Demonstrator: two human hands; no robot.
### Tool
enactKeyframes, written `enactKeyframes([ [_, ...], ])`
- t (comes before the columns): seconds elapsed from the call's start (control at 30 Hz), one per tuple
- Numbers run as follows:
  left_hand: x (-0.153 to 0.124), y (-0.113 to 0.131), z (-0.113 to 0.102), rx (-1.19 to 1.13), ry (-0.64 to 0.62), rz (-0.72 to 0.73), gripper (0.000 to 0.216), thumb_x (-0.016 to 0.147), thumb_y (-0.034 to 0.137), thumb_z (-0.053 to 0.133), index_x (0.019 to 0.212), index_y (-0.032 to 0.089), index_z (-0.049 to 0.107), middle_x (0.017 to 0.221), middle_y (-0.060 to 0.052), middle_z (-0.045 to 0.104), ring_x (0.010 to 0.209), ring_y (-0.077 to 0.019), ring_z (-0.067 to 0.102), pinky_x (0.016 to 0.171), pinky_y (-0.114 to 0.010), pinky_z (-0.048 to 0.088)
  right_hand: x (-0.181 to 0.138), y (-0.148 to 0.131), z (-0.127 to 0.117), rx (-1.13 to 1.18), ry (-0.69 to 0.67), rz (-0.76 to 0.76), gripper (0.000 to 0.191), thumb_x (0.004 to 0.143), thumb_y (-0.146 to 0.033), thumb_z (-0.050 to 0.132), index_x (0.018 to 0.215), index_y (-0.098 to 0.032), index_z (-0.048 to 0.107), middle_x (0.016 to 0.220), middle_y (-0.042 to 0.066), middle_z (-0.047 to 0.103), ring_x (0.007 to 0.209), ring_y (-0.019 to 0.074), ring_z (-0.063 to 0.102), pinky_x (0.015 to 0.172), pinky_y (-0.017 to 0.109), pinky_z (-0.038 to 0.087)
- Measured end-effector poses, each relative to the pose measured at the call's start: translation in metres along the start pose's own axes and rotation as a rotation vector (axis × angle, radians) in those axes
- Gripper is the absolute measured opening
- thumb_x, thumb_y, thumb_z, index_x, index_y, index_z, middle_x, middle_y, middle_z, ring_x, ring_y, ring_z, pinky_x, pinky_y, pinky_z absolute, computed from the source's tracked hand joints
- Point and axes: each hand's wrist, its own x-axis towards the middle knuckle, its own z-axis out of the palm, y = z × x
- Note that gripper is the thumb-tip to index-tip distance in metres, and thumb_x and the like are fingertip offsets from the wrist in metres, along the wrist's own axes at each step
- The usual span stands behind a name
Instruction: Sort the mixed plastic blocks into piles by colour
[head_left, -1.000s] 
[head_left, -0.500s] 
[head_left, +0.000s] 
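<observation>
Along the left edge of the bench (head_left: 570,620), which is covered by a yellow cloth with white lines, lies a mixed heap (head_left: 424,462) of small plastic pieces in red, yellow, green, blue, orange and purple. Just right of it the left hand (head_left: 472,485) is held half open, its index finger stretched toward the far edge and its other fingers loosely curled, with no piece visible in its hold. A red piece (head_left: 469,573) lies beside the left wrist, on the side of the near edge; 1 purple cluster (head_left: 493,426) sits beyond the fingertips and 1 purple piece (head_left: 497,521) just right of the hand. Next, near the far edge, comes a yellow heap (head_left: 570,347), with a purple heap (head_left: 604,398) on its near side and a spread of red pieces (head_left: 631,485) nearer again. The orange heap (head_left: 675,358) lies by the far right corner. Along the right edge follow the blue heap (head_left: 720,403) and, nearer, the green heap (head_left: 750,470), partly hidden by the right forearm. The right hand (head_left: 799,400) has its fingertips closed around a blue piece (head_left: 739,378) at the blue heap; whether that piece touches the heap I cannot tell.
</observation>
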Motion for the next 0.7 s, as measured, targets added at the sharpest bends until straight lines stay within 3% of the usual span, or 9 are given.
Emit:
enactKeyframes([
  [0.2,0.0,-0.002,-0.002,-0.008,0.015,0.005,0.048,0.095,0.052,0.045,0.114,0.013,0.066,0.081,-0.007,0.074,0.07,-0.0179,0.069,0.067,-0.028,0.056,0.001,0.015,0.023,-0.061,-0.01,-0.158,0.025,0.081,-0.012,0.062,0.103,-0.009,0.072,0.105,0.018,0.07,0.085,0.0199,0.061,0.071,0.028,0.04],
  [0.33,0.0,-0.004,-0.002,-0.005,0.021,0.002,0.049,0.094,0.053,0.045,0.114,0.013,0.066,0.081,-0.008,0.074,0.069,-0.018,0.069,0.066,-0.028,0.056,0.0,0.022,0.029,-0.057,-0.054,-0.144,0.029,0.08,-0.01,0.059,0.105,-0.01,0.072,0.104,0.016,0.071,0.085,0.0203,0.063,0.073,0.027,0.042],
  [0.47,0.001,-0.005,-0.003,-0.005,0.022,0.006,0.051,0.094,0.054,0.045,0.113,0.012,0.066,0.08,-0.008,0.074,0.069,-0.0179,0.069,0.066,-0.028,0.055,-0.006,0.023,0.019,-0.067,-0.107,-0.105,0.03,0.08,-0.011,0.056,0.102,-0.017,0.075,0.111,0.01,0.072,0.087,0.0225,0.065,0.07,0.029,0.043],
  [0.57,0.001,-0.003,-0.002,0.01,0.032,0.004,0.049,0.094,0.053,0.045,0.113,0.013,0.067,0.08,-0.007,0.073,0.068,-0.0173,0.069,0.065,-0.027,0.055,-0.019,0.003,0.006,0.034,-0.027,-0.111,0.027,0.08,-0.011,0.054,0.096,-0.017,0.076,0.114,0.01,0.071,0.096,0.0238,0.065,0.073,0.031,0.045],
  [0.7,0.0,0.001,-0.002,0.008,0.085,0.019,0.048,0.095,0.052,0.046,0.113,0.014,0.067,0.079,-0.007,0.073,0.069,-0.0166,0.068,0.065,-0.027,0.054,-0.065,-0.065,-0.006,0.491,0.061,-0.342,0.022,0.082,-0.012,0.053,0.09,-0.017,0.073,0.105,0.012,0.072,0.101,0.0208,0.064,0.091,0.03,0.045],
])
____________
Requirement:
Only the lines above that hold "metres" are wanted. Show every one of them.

Solved exercise:
- Measured end-effector poses, each relative to the pose measured at the call's start: translation in metres along the start pose's own axes and rotation as a rotation vector (axis × angle, radians) in those axes
- Note that gripper is the thumb-tip to index-tip distance in metres, and thumb_x and the like are fingertip offsets from the wrist in metres, along the wrist's own axes at each step

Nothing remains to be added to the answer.